> _What you have to do_: Return the listing that follows, word for word.

> _Input data_:
········

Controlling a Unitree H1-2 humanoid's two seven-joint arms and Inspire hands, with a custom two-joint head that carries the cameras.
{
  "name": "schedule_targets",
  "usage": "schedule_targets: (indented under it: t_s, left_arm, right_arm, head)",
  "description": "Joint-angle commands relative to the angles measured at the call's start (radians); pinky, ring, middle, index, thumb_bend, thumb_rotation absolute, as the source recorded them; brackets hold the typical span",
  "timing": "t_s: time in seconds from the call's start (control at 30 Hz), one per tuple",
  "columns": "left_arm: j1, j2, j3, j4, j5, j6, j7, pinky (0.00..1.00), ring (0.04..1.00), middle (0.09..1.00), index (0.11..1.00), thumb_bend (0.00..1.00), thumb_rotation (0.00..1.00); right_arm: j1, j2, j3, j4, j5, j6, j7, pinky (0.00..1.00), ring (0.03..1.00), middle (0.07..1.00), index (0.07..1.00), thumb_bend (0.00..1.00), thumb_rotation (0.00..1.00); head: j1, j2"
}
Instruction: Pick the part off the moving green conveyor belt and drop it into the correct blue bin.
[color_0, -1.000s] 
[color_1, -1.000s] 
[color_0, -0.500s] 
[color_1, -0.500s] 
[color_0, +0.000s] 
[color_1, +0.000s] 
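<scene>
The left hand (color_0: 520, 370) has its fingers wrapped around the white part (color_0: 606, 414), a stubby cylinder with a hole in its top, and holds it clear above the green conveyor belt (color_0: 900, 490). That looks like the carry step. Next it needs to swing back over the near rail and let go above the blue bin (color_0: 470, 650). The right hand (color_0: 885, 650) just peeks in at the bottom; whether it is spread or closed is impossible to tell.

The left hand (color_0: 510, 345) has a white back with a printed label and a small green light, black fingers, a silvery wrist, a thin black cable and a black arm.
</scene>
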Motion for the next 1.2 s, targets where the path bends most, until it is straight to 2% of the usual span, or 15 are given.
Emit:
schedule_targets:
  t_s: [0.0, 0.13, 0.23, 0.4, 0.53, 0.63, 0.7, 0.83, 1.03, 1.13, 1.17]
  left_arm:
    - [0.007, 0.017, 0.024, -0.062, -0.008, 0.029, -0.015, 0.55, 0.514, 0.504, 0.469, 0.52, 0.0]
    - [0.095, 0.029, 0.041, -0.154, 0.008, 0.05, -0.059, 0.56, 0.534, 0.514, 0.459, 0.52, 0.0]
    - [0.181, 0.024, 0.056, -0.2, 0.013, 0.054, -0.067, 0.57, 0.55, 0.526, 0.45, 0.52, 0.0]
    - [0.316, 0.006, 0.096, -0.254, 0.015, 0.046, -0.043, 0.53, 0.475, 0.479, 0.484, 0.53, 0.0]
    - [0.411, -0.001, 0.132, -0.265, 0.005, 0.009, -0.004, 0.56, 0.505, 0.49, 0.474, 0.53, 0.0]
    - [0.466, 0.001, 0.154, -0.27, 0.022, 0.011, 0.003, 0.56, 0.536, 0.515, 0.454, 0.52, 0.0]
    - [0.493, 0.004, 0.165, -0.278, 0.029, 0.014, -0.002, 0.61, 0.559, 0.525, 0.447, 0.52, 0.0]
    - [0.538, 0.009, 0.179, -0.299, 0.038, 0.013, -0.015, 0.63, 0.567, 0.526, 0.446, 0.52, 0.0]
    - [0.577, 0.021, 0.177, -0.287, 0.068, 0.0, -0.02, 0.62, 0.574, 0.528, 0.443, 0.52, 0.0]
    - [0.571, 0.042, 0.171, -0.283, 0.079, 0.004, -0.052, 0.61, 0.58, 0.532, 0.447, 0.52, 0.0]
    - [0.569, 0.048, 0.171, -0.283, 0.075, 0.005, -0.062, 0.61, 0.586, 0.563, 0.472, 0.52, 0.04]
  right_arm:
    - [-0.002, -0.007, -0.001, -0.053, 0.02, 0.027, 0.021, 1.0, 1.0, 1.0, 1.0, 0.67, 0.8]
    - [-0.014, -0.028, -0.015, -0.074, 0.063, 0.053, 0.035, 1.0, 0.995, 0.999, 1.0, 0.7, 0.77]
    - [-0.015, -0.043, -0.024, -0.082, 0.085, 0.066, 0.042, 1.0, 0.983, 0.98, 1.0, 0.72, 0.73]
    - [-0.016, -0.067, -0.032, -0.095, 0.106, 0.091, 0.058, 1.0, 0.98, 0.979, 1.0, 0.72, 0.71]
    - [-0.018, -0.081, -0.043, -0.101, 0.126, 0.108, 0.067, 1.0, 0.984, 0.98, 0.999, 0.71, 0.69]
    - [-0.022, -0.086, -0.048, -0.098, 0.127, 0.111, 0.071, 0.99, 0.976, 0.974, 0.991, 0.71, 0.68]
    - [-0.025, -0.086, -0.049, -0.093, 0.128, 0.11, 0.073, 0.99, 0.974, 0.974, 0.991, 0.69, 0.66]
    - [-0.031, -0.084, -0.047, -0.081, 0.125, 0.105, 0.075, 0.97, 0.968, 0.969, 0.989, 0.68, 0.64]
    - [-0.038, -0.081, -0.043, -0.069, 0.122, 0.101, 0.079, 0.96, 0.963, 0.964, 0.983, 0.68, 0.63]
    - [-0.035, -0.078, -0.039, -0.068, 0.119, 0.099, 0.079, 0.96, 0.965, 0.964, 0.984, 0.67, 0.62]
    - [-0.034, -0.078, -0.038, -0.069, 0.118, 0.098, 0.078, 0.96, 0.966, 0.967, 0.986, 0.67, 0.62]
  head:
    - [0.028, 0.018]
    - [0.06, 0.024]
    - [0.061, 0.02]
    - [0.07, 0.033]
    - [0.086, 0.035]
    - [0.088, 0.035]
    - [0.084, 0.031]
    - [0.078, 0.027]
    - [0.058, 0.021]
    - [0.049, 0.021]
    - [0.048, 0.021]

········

> _Task solution_:
Controlling a Unitree H1-2 humanoid's two seven-joint arms and Inspire hands, with a custom two-joint head that carries the cameras.
{
  "name": "schedule_targets",
  "usage": "schedule_targets: (indented under it: t_s, left_arm, right_arm, head)",
  "description": "Joint-angle commands relative to the angles measured at the call's start (radians); pinky, ring, middle, index, thumb_bend, thumb_rotation absolute, as the source recorded them; brackets hold the typical span",
  "timing": "t_s: time in seconds from the call's start (control at 30 Hz), one per tuple",
  "columns": "left_arm: j1, j2, j3, j4, j5, j6, j7, pinky (0.00..1.00), ring (0.04..1.00), middle (0.09..1.00), index (0.11..1.00), thumb_bend (0.00..1.00), thumb_rotation (0.00..1.00); right_arm: j1, j2, j3, j4, j5, j6, j7, pinky (0.00..1.00), ring (0.03..1.00), middle (0.07..1.00), index (0.07..1.00), thumb_bend (0.00..1.00), thumb_rotation (0.00..1.00); head: j1, j2"
}
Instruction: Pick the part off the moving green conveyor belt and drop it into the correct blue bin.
[color_0, -1.000s] 
[color_1, -1.000s] 
[color_0, -0.500s] 
[color_1, -0.500s] 
[color_0, +0.000s] 
[color_1, +0.000s] 
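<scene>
The left hand (color_0: 520, 370) has its fingers wrapped around the white part (color_0: 606, 414), a stubby cylinder with a hole in its top, and holds it clear above the green conveyor belt (color_0: 900, 490). That looks like the carry step. Next it needs to swing back over the near rail and let go above the blue bin (color_0: 470, 650). The right hand (color_0: 885, 650) just peeks in at the bottom; whether it is spread or closed is impossible to tell.

The left hand (color_0: 510, 345) has a white back with a printed label and a small green light, black fingers, a silvery wrist, a thin black cable and a black arm.
</scene>
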Motion for the next 1.2 s, targets where the path bends most, until it is straight to 2% of the usual span, or 15 are given.
Emit:
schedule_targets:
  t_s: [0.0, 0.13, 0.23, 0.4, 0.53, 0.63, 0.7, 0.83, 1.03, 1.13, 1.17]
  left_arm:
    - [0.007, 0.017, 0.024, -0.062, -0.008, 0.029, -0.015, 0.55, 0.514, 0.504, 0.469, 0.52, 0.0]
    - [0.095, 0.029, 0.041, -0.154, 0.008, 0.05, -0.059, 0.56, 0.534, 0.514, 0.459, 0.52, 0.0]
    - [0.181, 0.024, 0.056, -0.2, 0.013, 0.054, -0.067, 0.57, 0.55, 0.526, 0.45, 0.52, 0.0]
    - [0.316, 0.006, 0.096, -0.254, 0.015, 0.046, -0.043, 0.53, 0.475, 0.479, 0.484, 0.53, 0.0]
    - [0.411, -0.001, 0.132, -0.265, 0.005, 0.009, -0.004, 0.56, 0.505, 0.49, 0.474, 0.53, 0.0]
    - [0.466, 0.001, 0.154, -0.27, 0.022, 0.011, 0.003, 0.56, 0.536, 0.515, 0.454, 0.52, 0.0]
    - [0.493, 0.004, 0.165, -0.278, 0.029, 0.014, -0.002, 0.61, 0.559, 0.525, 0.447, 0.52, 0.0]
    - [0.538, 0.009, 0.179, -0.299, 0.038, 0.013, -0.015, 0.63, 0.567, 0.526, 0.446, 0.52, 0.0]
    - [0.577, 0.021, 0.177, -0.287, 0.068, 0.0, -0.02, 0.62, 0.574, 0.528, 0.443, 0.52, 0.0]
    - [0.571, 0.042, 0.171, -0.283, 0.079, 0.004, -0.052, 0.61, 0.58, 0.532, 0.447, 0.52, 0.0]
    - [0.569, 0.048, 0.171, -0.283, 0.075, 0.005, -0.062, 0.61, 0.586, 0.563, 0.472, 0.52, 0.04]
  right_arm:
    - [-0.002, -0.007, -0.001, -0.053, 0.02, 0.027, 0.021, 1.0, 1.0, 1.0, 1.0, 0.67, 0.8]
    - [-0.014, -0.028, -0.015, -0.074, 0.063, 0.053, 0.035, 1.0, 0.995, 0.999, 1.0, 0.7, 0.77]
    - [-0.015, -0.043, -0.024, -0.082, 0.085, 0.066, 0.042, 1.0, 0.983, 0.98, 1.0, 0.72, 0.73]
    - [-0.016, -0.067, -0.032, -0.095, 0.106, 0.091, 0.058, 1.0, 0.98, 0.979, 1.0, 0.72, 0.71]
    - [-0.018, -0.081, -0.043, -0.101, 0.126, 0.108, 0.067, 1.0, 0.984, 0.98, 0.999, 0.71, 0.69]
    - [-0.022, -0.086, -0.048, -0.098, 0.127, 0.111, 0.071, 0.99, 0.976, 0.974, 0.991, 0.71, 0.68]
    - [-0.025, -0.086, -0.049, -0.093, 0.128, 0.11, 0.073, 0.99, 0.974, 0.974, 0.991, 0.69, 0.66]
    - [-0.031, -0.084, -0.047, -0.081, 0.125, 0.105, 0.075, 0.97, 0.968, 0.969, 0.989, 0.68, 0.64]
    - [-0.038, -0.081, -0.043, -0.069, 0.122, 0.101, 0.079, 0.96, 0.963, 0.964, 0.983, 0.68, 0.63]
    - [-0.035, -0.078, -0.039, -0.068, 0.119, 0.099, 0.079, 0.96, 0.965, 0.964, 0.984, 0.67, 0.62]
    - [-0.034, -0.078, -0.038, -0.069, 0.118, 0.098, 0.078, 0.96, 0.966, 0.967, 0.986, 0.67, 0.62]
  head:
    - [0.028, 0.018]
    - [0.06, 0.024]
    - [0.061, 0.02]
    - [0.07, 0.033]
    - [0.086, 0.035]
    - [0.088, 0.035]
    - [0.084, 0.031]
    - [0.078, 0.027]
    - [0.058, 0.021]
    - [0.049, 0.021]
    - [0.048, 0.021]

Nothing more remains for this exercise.